Tuesday, January 09, 2007

words cannot describe the loathing i currently feel...

i just found out i don't have a job for spring semester. and it's not like i found out because anyone had the fucking balls to call me and tell me! no, because that would be too god damned respectful.
no, i found out because i off-handedly inquired about it in an email about something completely different to the lab manager, and he, quite off-handedly, let me know that my application "didn't make the cut".
this year is just getting better and better.
whatever.
i'm going back to being a hermit. fuck you all.

=e

Monday, January 08, 2007

mmmm...reheated chicken strips...

went to therapy today. it was completely uneventful and unhelpful as well. sometimes it's like that though. aside from that, today has been pretty productive, and i plan on it continuing to be.

in news of my face...it's still paralyzed. good news however, my mom did not have a stroke, but instead has bells palsy as well...just on her left side whereas mine is on the right. go figure.

the one thing i got out of therapy today is...it's okay to be smarter than others. so i guess it wasn't completely a waste of time :)
alrighty, well it's 5 now and i have to go take medicine and get back to keeping myself busy. later.

=e

Saturday, January 06, 2007

12:11...

i've been painting. a lot. illness and boredom will do that to ya. or me. or, whatever.

there are some updates on the whole face paralyzation crap, but i don't feel like going into it currently. maybe later.

found out tonite that the dad of a friend i used to work with killed himself. i feel badly for her, even though the rest of her life seems to be going well.

it's late and i'm tired, but i don't feel like sleeping just yet. though i'm stuck on the painting i'm working on. maybe i'll have some ice cream.

this post was completely pointless. just felt like typing. later.

=e

Monday, January 01, 2007

happy $%*#@! new year to me...part deux...

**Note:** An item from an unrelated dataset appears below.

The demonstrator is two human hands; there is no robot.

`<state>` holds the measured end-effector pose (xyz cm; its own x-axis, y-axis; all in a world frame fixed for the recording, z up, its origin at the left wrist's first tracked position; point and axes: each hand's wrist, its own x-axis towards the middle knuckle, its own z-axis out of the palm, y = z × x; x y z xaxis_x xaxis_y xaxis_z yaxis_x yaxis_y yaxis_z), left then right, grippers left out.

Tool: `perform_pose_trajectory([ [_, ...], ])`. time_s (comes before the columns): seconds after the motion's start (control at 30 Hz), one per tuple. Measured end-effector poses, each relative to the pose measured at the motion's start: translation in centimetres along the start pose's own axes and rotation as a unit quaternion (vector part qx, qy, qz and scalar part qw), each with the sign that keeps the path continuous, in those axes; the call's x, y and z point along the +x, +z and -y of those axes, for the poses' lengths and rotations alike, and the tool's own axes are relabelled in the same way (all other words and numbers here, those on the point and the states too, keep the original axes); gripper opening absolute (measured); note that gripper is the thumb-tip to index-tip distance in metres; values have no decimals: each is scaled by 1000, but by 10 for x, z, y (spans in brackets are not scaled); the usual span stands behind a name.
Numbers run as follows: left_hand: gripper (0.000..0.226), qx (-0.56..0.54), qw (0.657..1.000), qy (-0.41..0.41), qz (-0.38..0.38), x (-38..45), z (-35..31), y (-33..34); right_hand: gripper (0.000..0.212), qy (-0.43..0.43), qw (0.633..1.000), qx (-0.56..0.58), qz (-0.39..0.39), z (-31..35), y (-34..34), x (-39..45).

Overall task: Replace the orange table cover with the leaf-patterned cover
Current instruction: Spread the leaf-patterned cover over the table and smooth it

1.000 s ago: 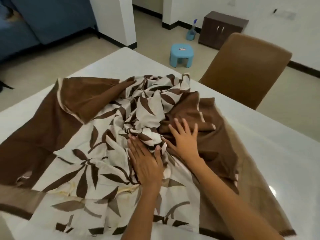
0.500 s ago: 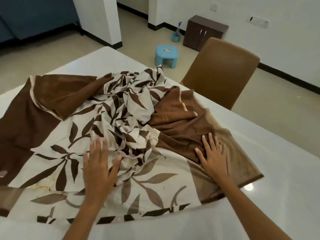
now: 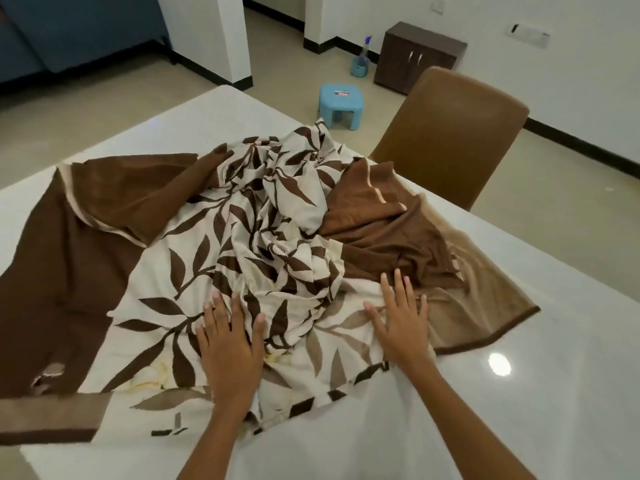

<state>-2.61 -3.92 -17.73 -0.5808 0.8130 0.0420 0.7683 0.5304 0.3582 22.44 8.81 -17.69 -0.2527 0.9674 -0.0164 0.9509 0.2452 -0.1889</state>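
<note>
Both hands flat on the cover (image 3: 194,271), palms down, fingers straight and a bit spread, gripping nothing. Left hand (image 3: 230,348) near centre, on the cream leaf-print part; forearm comes up from the near edge, slightly angled right to left. Its fingertips reach the near edge of the bunched-up heap. Right hand (image 3: 401,323) to the right of it, on the near right part of the print, fingertips at the edge of the brown folds; thumb spread to the left. Right forearm runs in from the near right corner.

Cover lies crumpled on the white table (image 3: 519,393), not spread out. Leaf-print cream fabric heaped in the middle, running to the far edge. Dark brown border folded over at far left and lying flat at left, with a small torn patch near the near-left. More brown folds right of the heap, a tan semi-sheer band past them at right. Near hem lies on the tabletop, well short of the near edge.

Brown chair (image 3: 450,133) at the far right side of the table. Blue stool (image 3: 341,105) on the floor beyond, dark cabinet (image 3: 420,57) by the wall, spray bottle (image 3: 363,60) just left of it.
</note>
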Motion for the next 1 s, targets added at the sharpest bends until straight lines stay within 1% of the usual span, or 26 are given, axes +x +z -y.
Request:
perform_pose_trajectory([
  [0.1,69,-21,999,-36,13,-27,-36,7,79,14,999,-17,25,-33,-10,35],
  [0.17,66,-50,997,-53,14,-41,-59,9,80,40,999,-11,30,-38,-17,46],
  [0.2,65,-72,996,-57,10,-47,-68,9,77,55,998,3,10,-32,-19,45],
  [0.23,64,-100,993,-55,2,-52,-74,8,69,66,997,32,-38,-21,-23,38],
  [0.3,63,-155,988,-27,-7,-57,-76,1,55,70,979,119,-153,14,-30,17],
  [0.33,65,-167,986,-3,-10,-58,-72,-4,52,52,970,155,-182,33,-34,5],
  [0.37,68,-159,987,27,-14,-58,-65,-7,51,16,969,165,-183,51,-37,-8],
  [0.4,72,-130,990,59,-16,-59,-55,-9,51,-34,975,150,-162,65,-37,-18],
  [0.47,81,-57,992,112,-4,-60,-30,-5,54,-136,983,76,-99,79,-21,-31],
  [0.5,83,-25,990,136,8,-60,-17,-2,55,-164,984,39,-66,79,-10,-35],
  [0.53,83,2,987,157,26,-60,-8,2,55,-172,984,12,-37,77,0,-37],
  [0.6,75,36,981,182,53,-60,0,8,56,-166,986,-15,7,71,14,-38],
  [0.67,61,27,981,181,60,-58,-3,7,57,-162,986,-28,25,68,17,-36],
  [0.7,56,17,982,177,63,-56,-7,5,56,-165,986,-30,21,67,17,-35],
  [0.8,54,-2,983,173,69,-54,-9,-1,49,-179,983,15,-34,70,7,-37],
  [0.83,57,-3,981,180,70,-55,-7,-2,47,-180,980,38,-68,70,2,-38],
  [0.9,70,9,974,213,75,-55,-2,-2,45,-172,973,69,-135,69,-7,-36],
  [0.93,75,19,968,236,80,-55,1,-1,47,-159,973,71,-150,68,-10,-33],
  [0.97,76,27,963,256,85,-55,3,0,50,-142,975,65,-156,66,-12,-30],
  [1.0,71,31,959,269,87,-54,5,1,51,-125,978,57,-158,64,-12,-26],
])
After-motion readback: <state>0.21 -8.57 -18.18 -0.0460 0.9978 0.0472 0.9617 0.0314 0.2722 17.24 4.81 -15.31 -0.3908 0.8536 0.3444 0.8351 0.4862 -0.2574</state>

let's add to the fun shall we? at least, that's what the world, or god, or whatever you choose to believe in decided. on top of my face palsy crap, i found out that my mom was hospitalized for yet another stroke.
2007 is shaping up to be a hell of a year...

=e

p.s. - and yes, i did watch cena vs. k-fed...completely predictable ending, and not as entertaining as it could have been. :)

happy $%*#@! new year to me...

for those of you who don't know, when i was 16 i woke up one morning without the use of one side of my face...a lovely predicament known as bell's palsy. typically this type of paralysis is temporary, and usually goes away on its own in a few weeks, or two months at maximum. but then again, i've never been typical. no, mine lasted a little over three months, and of course i didn't just have weakness in the muscle, no, i had full blown out paralysis. i couldn't shut my eye, i couldn't smile on that side, i couldn't use a straw, and i sure as heck couldn't taste on that side. all wonderful attributes of this wonderful palsy.
why am i writing about this? because the world hates me, and likes to play cruel jokes on me.
for the past two days i've had significant pain in and behind my right ear, as well as complete loss of taste on the right side of my toungue. this morning, i awoke to loss of muscle control on the right side of my face. currently it's not too extreme, however, i wouldn't be suprised if it got worse throughout the day, as it did last time.
so, really this post is not asking for pity or your condolences. i'm writing this just so next time you see me, for those of you who read this and might actually see me, you won't be caught off guard. i'm also just blogging about it to bitch really. because sometimes bitching helps. so thanks for listening. later.